Notre pensée se tourne enfin vers ceux qui tiennent dans leurs mains le destin temporel des peuples et de qui dépend pour une si grande part le maintien et le progrès de la paix sur la terre. Nous avons rappelé, dans Notre message-radio de Noël, combien grande est leur responsabilité devant Dieu. Elle l’est aussi devant les hommes, car le jugement de l’histoire sera sévère pour ceux qui n’auraient pas fait tout ce qui était en leur pouvoir afin d’éloigner de l’humanité le fléau de la guerre. Aussi est-ce de bon cœur que Nous prions pour que la douce clarté de la nuit de Noël les éclaire, eux aussi – eux surtout, – et pour que l’étoile de Bethléem les guide dans les sentiers de la paix.

Si les hommes ne peuvent pas, bien souvent, donner la paix, ils peuvent, dans une certaine mesure, la mériter par leur fidélité à la loi morale, par leur souci de faire fleurir et germer toutes les semences de bien déposées par Dieu dans le cœur humain. Les vertus qui méritent la paix, vous les voyez, chers messieurs, figurées aux murs de cette salle, justement appelée « Clémentine », dans laquelle se célèbre aujourd’hui pour la première fois la messe de Noël.

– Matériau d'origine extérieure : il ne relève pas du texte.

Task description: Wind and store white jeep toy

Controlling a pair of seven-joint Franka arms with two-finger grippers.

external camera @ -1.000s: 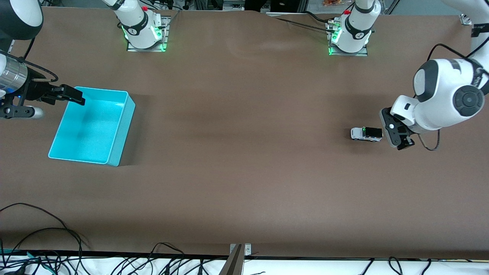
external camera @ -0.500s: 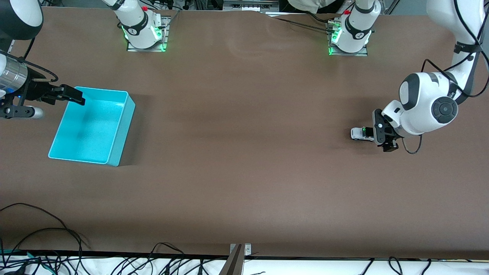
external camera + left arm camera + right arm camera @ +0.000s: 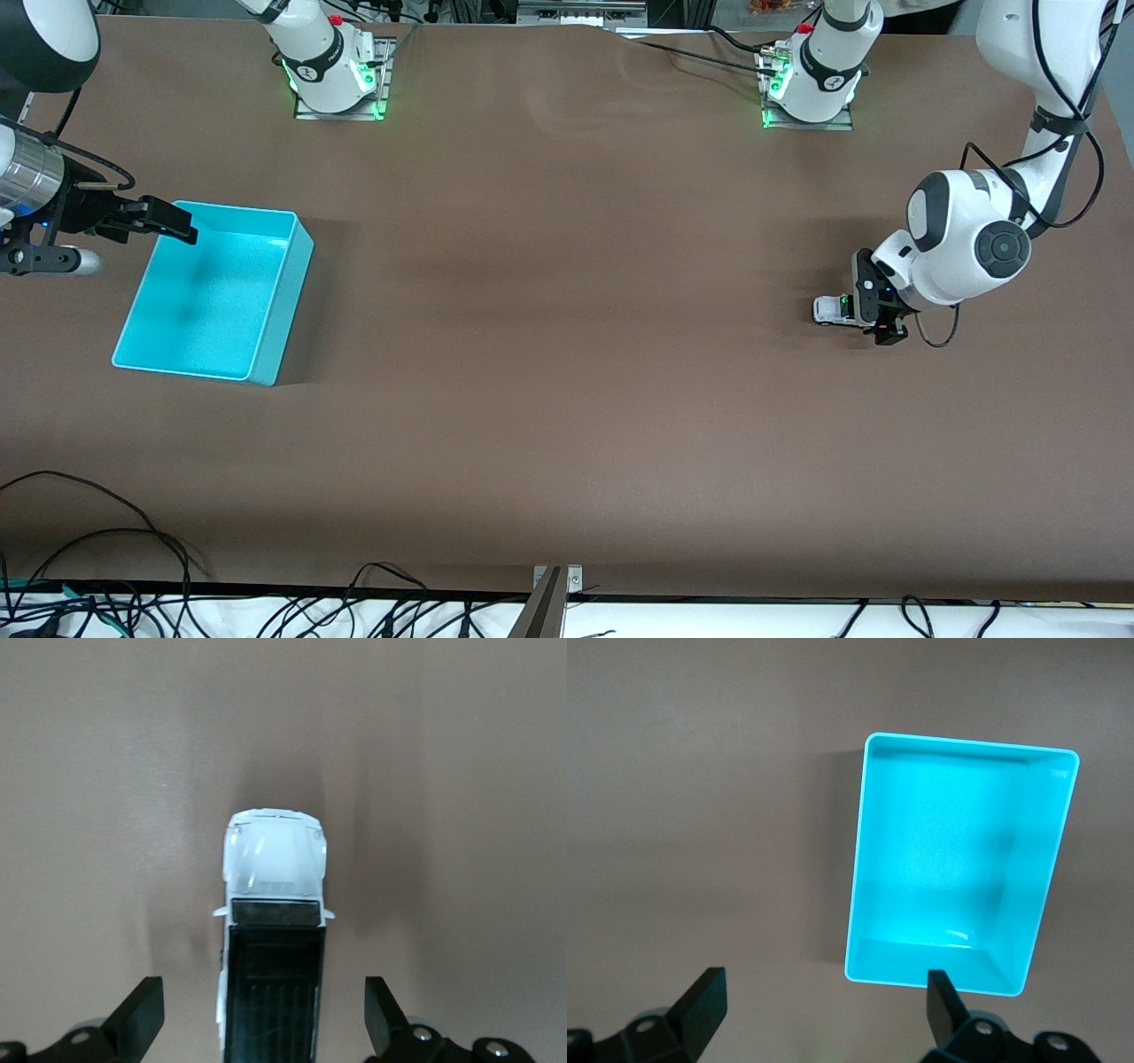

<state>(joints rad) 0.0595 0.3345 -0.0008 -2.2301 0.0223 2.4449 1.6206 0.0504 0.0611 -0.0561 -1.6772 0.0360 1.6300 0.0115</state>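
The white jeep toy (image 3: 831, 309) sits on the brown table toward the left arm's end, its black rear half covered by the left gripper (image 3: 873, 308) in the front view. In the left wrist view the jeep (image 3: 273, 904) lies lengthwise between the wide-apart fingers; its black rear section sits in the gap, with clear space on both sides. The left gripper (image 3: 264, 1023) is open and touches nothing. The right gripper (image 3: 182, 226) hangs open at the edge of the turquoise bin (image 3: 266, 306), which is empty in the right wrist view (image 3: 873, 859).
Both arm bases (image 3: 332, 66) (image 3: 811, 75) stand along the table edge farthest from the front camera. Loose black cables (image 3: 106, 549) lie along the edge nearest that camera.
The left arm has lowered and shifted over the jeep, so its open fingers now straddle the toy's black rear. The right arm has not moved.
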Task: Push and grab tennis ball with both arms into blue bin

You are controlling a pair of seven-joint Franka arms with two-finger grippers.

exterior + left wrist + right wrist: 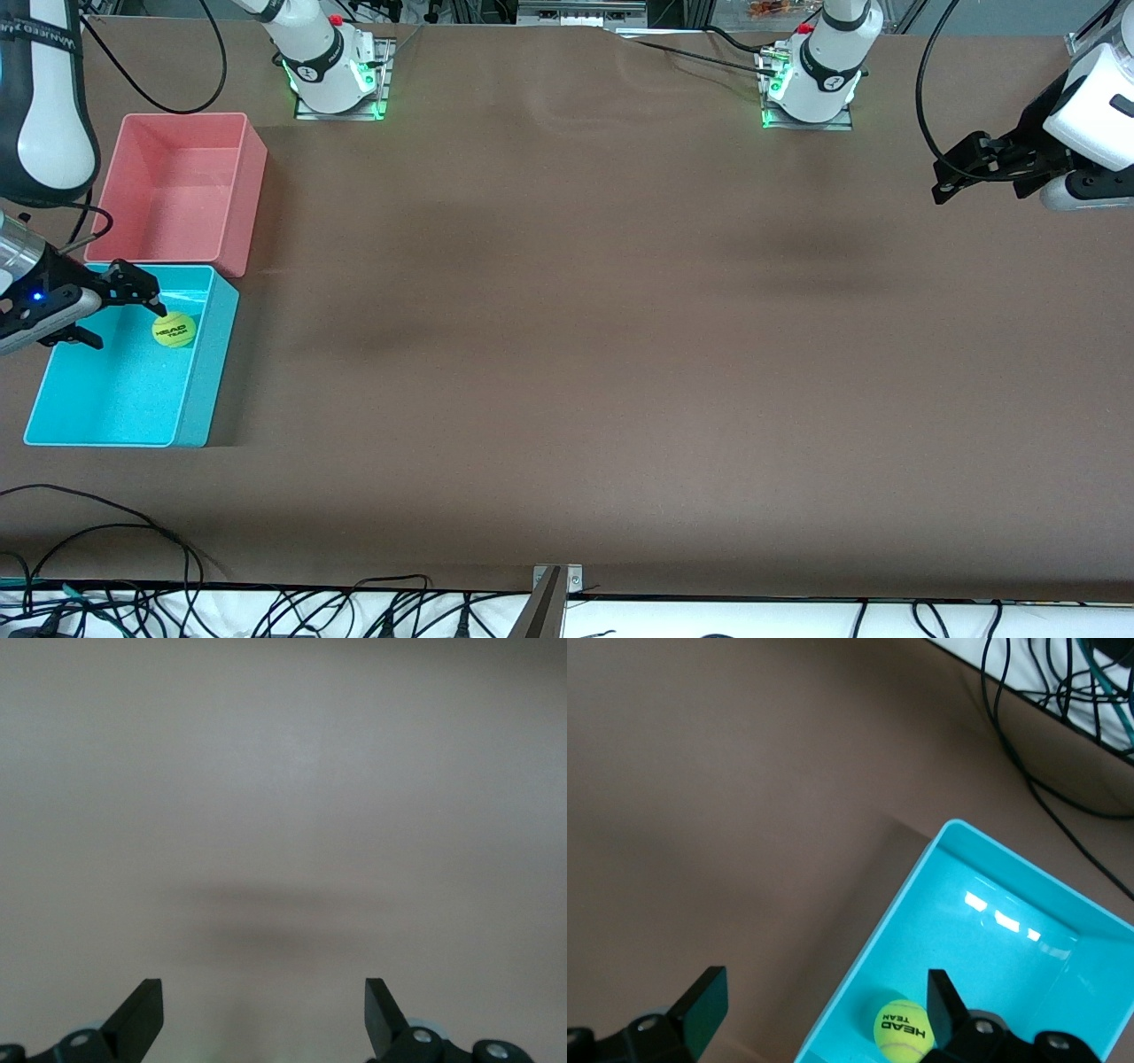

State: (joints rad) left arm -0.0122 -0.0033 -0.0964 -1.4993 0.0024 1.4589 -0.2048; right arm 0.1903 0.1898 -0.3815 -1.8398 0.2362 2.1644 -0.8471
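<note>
The tennis ball (174,330) (904,1029), yellow-green with black print, lies on the floor of the blue bin (205,381) (983,948), close to the wall that faces the table's middle. My right gripper (128,327) (824,974) hangs open above that bin, straddling the wall, with one finger beside the ball and nothing held. My left gripper (941,180) (263,988) waits open in the air over bare brown tabletop at the left arm's end, with nothing between its fingers.
A pink bin (252,168) of the same size stands against the blue one, farther from the front camera. Both bins sit at the right arm's end of the table. Black cables (106,540) trail along the table's front edge.
</note>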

Notre prédécesseur Clément VIII, voulant honorer le premier Pape qui avait porté ce nom, saint Clément, fit représenter ici, outre le martyre et la glorification du pontife, quatre vertus, une au sommet de chaque paroi. Ce sont la justice, la clémence, la religion, la charité : magnifique bouquet de Noël, en vérité, et qui s’harmonise si bien avec le mystère du divin Enfant de la crèche, venu enseigner aux hommes ces vertus dont il est le parfait modèle !

Mais ces vertus, comme le grand don de la paix, c’est du ciel qu’il faut les attendre. Hodie nobis de coelo pax vera descendit ! chante la liturgie de l’Église romaine : c’est du ciel qu’aujourd’hui descend la véritable paix ! Et c’est du ciel que les prières des hommes feront descendre tout ce qui fait l’objet des voeux si ardents de l’humanité. Vous en avez conscience, Excellences et chers messieurs, et c’est pourquoi vous avez voulu venir ici cette nuit vous unir à Notre prière. Avec vous sont là également, grâce à la radio et à la télévision, beaucoup d’autres assistants invisibles. Nous pensons en particulier aux personnes âgées et malades, qui, ne pouvant sortir de chez elles, ont du moins ainsi le réconfort d’être, d’une certaine manière, présentes à la messe du Pape.

Qu’elles soient assurées d’un souvenir spécial dans Notre prière et de Nos plus paternels encouragements.

Quant à vous, messieurs, laissez-Nous vous redire, en terminant, combien Nous sommes touché de votre présence, et vous souhaiter à tous de grand cœur un bon et joyeux Noël, tandis que Nous invoquons sur vos personnes, sur ceux qui vous sont chers et sur toutes vos patries les grâces de paix promises en cette sainte nuit aux hommes de bonne volonté : Pax hominibus bonae voluntatis !


*AAS 54 (1962), p.41-44.

L’Osservatore Romano 26-27.12.1961, p.2.

La Documentation catholique, 1962, n°1368, col.110-111.